[What this task involves]: Among the entries below, only the lines starting at the one with "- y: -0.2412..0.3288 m" and ending at the one with "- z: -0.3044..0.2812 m", both included, are to be printed exactly.

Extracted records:
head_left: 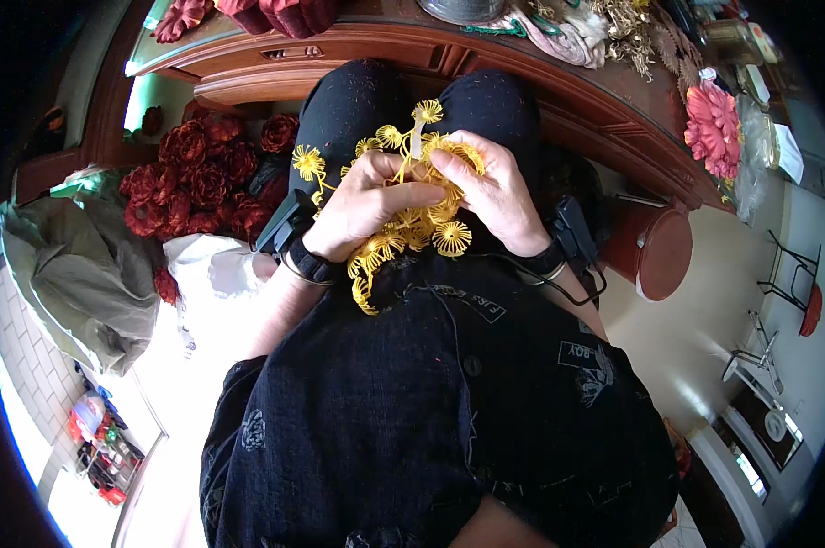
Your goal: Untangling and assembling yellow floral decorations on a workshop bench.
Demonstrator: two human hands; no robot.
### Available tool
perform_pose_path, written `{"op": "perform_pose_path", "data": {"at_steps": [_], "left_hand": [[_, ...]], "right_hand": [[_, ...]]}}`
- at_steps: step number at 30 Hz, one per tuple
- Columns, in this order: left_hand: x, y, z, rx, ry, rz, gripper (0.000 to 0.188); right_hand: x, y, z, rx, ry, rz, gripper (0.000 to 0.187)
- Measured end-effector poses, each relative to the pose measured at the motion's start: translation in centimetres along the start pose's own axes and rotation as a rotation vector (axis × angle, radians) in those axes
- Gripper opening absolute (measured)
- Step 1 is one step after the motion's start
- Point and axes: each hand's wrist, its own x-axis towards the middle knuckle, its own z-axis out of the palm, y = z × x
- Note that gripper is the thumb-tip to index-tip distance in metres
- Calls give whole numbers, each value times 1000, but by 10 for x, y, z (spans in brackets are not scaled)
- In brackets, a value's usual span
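Over my lap I hold a bunch of yellow artificial flowers (453,238) with round fringed heads and thin yellow stems. My left hand (365,208) is closed on the stems, its thumb lying across the bunch. My right hand (495,187) grips the bunch from the other side, thumb and fingers bent around it. A pale, narrow strip (417,142) stands up between the hands beside one flower head; its kind is unclear. Some flower heads hang below my fingers against my dark shirt (358,365), and others stick out above them. My fingertips are partly hidden by the flowers.
A reddish wooden table (394,57) with drawers stands just beyond my knees, bearing dark red flowers (285,14), a metal tin (463,9) and a pink flower (712,128). Dark red flowers (202,173) are piled at left near a grey sack (74,274). At right sits a red-brown drum (664,254).
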Motion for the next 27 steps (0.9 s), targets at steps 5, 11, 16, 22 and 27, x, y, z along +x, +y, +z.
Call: {"op": "perform_pose_path", "data": {"at_steps": [5, 11, 16, 22, 27], "left_hand": [[-7, -1, 1, -176, 36, 36, 8], [-12, 0, 8, -159, 121, 86, 7], [-22, -12, -14, -341, 53, 202, 15], [-19, -4, -13, -227, 106, 267, 5], [-16, 9, -6, -116, 93, 275, 5]], "right_hand": [[-6, -4, 10, 22, 89, 39, 19], [-10, -3, 13, 101, 151, 57, 16], [-6, -9, -27, 198, 376, -100, 16], [-8, -40, -11, 46, 101, 33, 21], [-2, -46, -21, 88, 84, 62, 13]]}}
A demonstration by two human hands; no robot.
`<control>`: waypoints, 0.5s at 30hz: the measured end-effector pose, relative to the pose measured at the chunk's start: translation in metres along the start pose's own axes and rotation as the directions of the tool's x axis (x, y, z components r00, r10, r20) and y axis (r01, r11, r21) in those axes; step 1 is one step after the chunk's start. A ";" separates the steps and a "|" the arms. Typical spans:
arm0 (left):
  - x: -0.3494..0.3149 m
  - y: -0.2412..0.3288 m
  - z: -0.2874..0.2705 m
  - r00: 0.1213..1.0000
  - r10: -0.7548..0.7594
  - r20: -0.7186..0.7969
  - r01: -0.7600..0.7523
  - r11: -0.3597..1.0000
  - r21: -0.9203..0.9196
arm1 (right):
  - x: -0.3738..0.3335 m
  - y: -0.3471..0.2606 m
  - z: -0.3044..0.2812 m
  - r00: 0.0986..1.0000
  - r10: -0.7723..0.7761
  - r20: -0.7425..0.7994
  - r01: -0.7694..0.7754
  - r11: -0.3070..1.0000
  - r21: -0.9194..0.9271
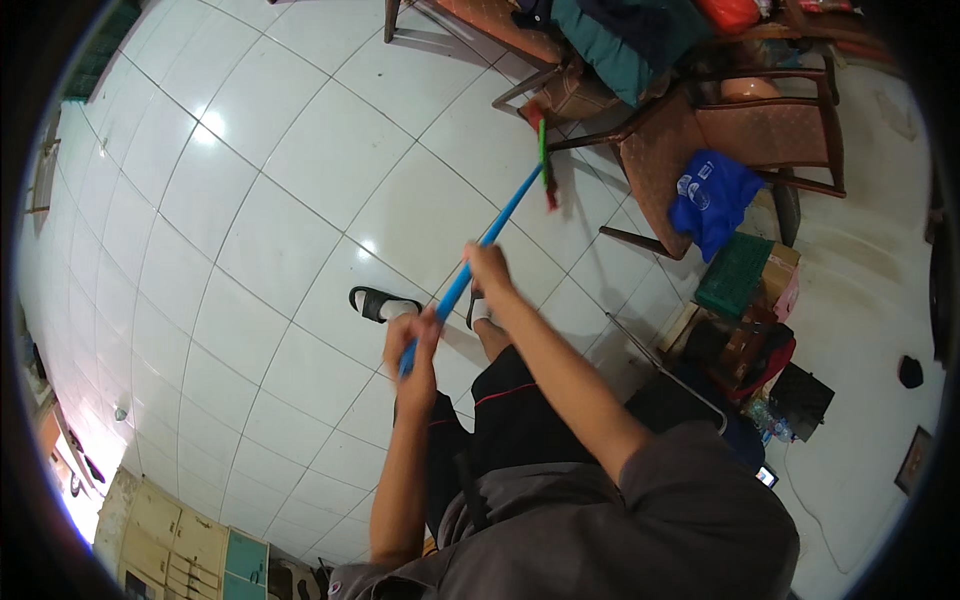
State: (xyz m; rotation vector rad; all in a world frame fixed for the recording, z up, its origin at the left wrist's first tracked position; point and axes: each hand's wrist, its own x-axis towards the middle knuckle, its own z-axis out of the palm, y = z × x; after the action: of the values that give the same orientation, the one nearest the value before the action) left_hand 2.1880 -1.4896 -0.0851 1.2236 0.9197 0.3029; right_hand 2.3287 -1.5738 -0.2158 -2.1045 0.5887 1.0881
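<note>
Both my hands are closed around the blue handle of a broom (513,203), which slants from near my body up to the far right. My left hand (412,348) grips it near its lower end. Farther up the handle, my right hand (488,268) is wrapped round it. The broom's green head (544,140) with reddish bristles is down at the white tiled floor (330,190), beside the leg of a wooden armchair (660,140).
On the armchair lies a blue bag (712,200); dark green cloth (620,45) covers another seat behind. A green crate (735,275) and boxes stand along the right wall. My feet in black sandals (375,303) are just beyond my hands. Cabinets (175,530) stand at lower left.
</note>
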 end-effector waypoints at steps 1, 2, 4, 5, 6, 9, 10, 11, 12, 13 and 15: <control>0.015 -0.015 0.027 0.996 -0.084 -0.038 0.078 0.987 -0.140 | 0.039 0.009 -0.013 0.998 -0.057 0.041 0.057 0.998 -0.009; 0.014 -0.020 0.024 0.996 -0.087 -0.030 0.082 0.987 -0.137 | 0.048 -0.002 -0.011 0.991 -0.130 0.032 0.131 0.991 -0.004; 0.006 -0.032 0.002 0.977 0.114 -0.180 -0.120 0.993 -0.023 | 0.024 0.013 0.019 0.958 -0.173 0.228 0.163 0.985 0.062; -0.013 -0.013 0.003 0.995 0.076 -0.062 -0.083 0.991 -0.108 | 0.024 0.036 0.026 0.937 -0.137 0.322 0.112 0.989 0.094; -0.037 -0.006 -0.006 0.999 0.019 -0.043 -0.016 0.998 0.065 | -0.002 0.041 0.042 0.930 -0.104 0.352 0.075 0.993 0.094; -0.085 0.022 -0.044 0.959 0.269 0.088 -0.279 0.951 0.133 | -0.084 0.043 0.051 0.932 -0.228 0.283 0.174 0.963 0.205; -0.093 0.041 -0.039 0.976 0.216 0.021 -0.216 0.976 0.000 | -0.106 0.039 0.041 0.951 -0.248 0.187 0.188 0.940 0.286; -0.097 0.056 -0.037 0.982 0.185 0.047 -0.181 0.980 -0.077 | -0.122 0.030 0.025 0.972 -0.144 0.185 0.086 0.953 0.289; -0.100 0.064 -0.036 0.984 0.163 0.068 -0.151 0.977 -0.151 | -0.131 0.025 0.008 0.981 -0.045 0.190 -0.012 0.956 0.292; -0.098 0.061 -0.020 0.993 0.102 -0.060 -0.114 0.965 -0.235 | -0.123 0.019 -0.006 0.984 -0.072 0.165 0.024 0.961 0.276; -0.063 0.034 0.025 0.989 0.037 -0.144 -0.067 0.975 -0.212 | -0.064 0.008 -0.036 0.993 -0.116 0.022 0.107 0.963 0.248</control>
State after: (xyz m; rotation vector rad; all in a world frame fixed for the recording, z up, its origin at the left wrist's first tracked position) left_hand 2.1767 -1.5352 -0.0255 1.0355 0.9487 0.5232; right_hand 2.3071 -1.6011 -0.1502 -1.8755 0.5506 0.9365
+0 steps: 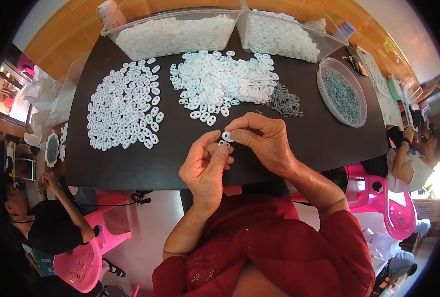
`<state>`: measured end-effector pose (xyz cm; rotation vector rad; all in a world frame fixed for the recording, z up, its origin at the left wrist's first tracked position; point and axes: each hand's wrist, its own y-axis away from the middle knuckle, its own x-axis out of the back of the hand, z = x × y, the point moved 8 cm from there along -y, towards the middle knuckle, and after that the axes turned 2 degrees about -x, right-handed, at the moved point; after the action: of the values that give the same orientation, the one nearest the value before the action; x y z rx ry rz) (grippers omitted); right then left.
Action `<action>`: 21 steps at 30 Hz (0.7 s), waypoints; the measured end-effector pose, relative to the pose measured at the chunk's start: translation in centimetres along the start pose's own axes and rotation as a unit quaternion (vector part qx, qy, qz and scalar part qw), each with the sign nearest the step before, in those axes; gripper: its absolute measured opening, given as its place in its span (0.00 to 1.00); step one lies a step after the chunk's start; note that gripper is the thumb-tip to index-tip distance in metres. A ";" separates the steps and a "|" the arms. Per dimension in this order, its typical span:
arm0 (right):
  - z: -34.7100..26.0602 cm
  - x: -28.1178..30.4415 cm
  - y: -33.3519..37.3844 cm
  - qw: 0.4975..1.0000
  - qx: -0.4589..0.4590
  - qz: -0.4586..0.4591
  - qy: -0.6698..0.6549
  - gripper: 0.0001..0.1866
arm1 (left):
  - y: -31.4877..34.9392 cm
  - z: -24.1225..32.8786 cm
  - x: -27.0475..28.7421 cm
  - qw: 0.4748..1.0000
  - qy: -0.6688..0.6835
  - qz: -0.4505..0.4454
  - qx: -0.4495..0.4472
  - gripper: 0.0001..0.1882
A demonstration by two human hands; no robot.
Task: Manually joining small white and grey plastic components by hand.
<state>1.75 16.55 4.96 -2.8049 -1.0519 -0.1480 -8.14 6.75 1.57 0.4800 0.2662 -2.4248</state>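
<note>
My left hand (pixel 207 161) pinches a small white oval plastic piece (pixel 223 143) between thumb and fingers, above the near part of the dark table. Right beside it, my right hand (pixel 259 141) grips another white oval piece (pixel 226 135) with a hole in it, between thumb and forefinger. The two pieces meet or nearly meet; I cannot tell whether they are joined. Just beyond my hands spreads a heap of white oval pieces (pixel 220 79). Next to that heap lies a small pile of grey pins (pixel 285 101), close to my right hand.
A flat spread of white oval pieces (pixel 123 106) covers the table's left. Two clear bins (pixel 180 14) of white parts stand at the back. A round tub (pixel 321 81) holds grey pins at the right. People sit at both sides, near pink chairs (pixel 79 267).
</note>
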 end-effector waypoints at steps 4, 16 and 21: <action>0.0 -0.2 0.2 1.000 0.005 -0.003 0.003 0.05 | 0.1 0.1 -0.2 0.999 -0.013 -0.009 -0.033 0.14; -1.4 -0.5 0.9 0.986 0.095 0.011 0.136 0.07 | 0.0 -0.9 -0.5 0.999 0.046 -0.001 -0.006 0.14; -2.2 -0.7 1.4 0.977 0.139 0.019 0.158 0.11 | -0.3 -0.9 -0.5 0.997 0.078 -0.017 0.001 0.14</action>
<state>2.12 14.68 6.90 -2.4451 -0.8690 -0.3946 -7.69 7.51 0.92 0.6715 0.3413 -2.4232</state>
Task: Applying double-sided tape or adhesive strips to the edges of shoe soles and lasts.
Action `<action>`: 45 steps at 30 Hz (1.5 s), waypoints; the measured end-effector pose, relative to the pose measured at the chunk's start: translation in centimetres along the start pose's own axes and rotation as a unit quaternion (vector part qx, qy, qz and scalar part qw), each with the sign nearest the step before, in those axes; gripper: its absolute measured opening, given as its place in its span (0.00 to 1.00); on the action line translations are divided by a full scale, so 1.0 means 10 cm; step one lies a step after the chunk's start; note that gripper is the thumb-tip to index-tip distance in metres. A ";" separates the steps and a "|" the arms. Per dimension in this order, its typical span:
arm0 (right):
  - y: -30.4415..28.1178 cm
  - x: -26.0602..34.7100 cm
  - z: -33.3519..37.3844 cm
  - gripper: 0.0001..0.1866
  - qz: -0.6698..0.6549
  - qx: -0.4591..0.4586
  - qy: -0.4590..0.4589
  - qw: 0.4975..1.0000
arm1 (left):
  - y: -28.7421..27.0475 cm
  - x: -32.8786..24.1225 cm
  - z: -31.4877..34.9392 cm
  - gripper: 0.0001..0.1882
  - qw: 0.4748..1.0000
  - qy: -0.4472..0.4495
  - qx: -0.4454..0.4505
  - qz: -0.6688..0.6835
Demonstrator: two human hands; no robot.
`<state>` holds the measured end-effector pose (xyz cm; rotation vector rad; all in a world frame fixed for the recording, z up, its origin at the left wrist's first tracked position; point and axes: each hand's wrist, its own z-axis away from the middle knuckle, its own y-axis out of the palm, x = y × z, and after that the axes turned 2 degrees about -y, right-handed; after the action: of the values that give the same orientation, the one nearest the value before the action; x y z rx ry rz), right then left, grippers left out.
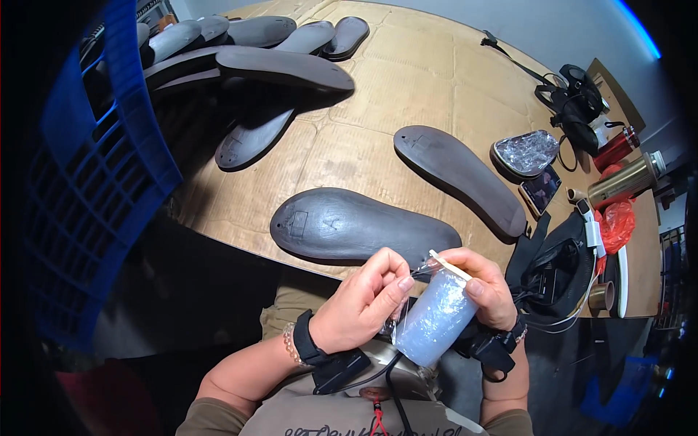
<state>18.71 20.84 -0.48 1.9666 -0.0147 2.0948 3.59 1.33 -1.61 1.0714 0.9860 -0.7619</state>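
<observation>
Brown cardboard-topped table (378,80) fills most of the view; grey wall (582,43) behind, blue-lit at upper right. Blue plastic basket (129,65) at left, beside piled dark soles (283,65). Two more soles apart from pile: one (356,225) along near edge, one (458,174) slanted beyond it. Black bag (560,269) at right. Left hand (371,294): thumb and forefinger pinching loose film (424,270). Right hand (486,287): gripping upper end of film roll (436,320), tilted, before torso at near edge. Phone (540,190) on cardboard.
</observation>
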 end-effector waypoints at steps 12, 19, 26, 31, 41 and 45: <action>0.19 -0.02 -0.04 0.30 -0.014 0.027 0.016 0.999 | -0.08 -0.13 -0.02 0.21 0.999 -0.011 -0.025 -0.024; 0.23 -0.03 -0.04 0.29 0.016 0.031 0.004 0.999 | -0.08 0.03 -0.06 0.21 0.997 0.034 -0.022 -0.071; 0.30 -0.04 -0.07 0.31 -0.003 -0.008 0.010 1.000 | -0.06 0.09 -0.08 0.17 0.998 0.028 -0.049 -0.030; 0.28 0.04 -0.05 0.36 0.034 0.024 0.006 0.999 | 0.03 -0.16 -0.01 0.12 0.974 0.065 -0.106 -0.187; 0.19 0.04 0.08 0.25 0.034 0.000 0.046 0.998 | 0.03 -0.24 0.04 0.10 0.930 0.152 -0.173 -0.286; 0.11 0.04 0.07 0.24 0.039 -0.016 0.037 0.998 | -0.20 -0.56 -0.06 0.09 0.896 0.137 -0.163 -0.391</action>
<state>19.20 19.69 0.12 1.8989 -0.1118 2.2007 -0.49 1.51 2.75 0.4640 1.7657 -1.0514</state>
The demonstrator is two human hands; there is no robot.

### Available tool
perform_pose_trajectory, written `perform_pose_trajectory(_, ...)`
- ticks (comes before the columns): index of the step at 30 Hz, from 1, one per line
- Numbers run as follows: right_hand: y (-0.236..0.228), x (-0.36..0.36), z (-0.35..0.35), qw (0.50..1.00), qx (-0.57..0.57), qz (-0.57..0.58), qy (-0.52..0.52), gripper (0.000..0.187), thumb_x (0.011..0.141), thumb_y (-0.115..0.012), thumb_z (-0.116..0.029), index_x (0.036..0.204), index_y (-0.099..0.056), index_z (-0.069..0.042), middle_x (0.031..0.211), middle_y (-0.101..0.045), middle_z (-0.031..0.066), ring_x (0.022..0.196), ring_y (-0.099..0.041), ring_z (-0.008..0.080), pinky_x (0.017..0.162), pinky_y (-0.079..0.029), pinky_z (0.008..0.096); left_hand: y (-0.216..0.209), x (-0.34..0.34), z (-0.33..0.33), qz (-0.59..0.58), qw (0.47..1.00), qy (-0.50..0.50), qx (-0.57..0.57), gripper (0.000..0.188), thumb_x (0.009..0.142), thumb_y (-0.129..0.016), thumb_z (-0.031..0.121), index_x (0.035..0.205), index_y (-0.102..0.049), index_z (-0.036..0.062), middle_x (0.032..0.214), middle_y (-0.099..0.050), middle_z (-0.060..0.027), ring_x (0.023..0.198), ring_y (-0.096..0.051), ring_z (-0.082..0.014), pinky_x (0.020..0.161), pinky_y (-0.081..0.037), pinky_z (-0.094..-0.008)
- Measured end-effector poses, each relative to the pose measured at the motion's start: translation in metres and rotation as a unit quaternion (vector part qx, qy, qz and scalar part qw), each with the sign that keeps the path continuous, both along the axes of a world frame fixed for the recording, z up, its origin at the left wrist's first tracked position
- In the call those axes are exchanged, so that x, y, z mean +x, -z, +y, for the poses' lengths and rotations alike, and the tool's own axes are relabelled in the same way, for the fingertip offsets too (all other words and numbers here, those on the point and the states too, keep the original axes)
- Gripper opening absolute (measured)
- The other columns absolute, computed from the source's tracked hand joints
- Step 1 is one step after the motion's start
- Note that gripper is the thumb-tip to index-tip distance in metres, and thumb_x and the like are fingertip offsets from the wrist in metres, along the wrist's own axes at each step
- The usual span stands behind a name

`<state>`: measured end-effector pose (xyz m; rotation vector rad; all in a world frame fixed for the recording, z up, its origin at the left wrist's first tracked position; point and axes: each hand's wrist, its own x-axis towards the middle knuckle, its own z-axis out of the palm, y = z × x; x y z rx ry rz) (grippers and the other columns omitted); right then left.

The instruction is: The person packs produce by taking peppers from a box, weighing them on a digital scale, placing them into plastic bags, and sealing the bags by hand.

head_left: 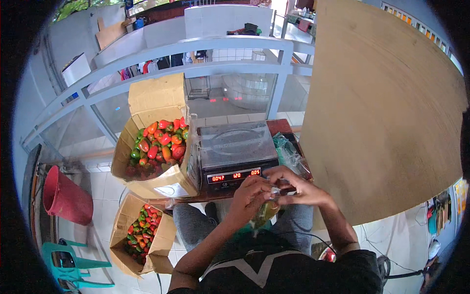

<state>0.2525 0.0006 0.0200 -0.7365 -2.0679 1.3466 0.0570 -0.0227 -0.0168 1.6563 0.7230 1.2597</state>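
Note:
My left hand (248, 195) and my right hand (293, 185) meet in front of my chest, both pinching the top of a small clear plastic bag (266, 211) with greenish peppers inside. The bag hangs between them, just below the front of a digital weighing scale (235, 152) whose steel pan is bare and whose red display is lit. To the scale's left an open cardboard box (147, 169) holds several red, orange and green peppers (159, 144).
A second open box of peppers (139, 235) stands on the tiled floor at lower left. A red bucket (66, 196) and a green plastic chair (73, 264) are farther left. Clear bags (291, 152) lie right of the scale. A large wooden board (382, 108) fills the right side.

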Motion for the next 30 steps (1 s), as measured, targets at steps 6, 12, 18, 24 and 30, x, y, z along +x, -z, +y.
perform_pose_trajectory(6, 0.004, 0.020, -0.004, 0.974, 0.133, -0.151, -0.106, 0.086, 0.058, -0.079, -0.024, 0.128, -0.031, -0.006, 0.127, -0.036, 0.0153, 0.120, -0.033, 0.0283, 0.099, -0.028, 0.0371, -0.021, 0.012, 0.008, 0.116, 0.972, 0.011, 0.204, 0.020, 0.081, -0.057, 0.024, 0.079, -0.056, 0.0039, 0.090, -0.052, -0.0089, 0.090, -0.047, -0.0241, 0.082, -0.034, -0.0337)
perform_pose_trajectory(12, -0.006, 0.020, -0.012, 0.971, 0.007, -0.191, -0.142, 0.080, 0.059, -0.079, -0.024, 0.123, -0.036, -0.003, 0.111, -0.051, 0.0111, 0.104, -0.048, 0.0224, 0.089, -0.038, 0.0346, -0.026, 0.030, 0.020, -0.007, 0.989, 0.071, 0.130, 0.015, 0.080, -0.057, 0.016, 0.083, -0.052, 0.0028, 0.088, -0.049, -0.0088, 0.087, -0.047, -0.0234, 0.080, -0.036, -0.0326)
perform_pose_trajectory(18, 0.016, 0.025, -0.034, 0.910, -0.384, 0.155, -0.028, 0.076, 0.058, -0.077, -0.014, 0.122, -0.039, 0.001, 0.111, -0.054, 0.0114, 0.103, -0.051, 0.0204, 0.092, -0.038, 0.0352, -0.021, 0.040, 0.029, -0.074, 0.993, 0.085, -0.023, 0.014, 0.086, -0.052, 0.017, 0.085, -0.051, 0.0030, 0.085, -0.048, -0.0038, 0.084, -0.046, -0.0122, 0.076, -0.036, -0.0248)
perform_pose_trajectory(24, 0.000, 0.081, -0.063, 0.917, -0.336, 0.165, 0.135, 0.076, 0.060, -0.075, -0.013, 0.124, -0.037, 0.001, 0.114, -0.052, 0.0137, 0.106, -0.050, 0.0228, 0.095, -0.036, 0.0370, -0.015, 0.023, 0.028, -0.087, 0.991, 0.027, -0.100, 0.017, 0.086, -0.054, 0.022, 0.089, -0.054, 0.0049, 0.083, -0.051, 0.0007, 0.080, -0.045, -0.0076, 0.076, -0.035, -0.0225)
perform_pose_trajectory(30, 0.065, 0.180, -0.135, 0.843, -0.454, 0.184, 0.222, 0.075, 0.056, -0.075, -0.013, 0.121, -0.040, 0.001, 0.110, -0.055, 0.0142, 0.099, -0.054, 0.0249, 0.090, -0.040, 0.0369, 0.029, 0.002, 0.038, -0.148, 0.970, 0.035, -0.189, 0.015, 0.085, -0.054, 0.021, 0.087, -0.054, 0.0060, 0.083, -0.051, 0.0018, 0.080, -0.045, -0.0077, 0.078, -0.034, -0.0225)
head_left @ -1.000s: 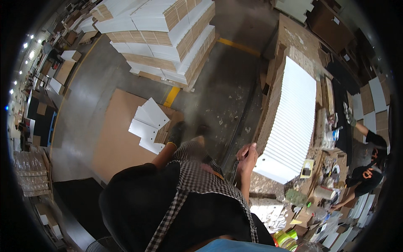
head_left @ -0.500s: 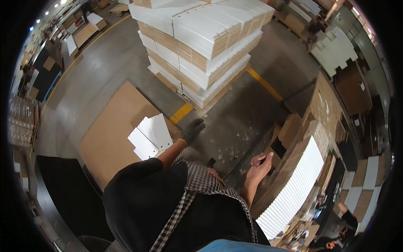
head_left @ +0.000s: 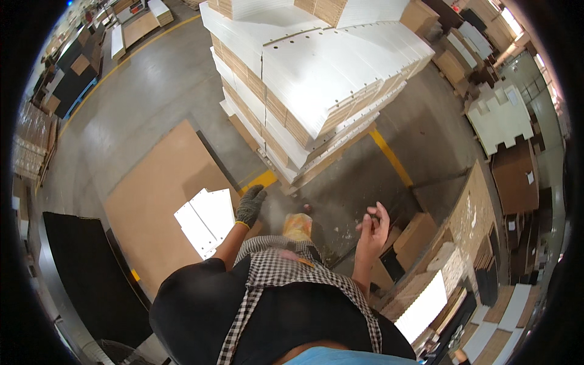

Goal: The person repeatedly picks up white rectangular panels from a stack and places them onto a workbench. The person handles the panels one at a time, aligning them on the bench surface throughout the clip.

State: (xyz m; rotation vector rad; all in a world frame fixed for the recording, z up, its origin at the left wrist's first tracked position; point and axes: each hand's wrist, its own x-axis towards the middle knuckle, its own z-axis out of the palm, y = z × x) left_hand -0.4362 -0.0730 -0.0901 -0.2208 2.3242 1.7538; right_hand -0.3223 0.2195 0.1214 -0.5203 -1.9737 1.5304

[Result for this exercise]:
  - y: -0.2412..0.3288 m
  - z: -0.2874..0.2705 m
  - r00: 0.1213..1.0000
  - r10: -0.7548..0.7594
  - r20: -0.7186..0.7969
  - r01: -0.7600..0.7523
  - r11: -0.3597..1.0000
  - r21: -0.9203..0.9196
arm1 (right):
  - x: -0.3738..0.3335 m
  - y: -0.3471..0.2606 m
  - z: -0.3044..0.2812 m

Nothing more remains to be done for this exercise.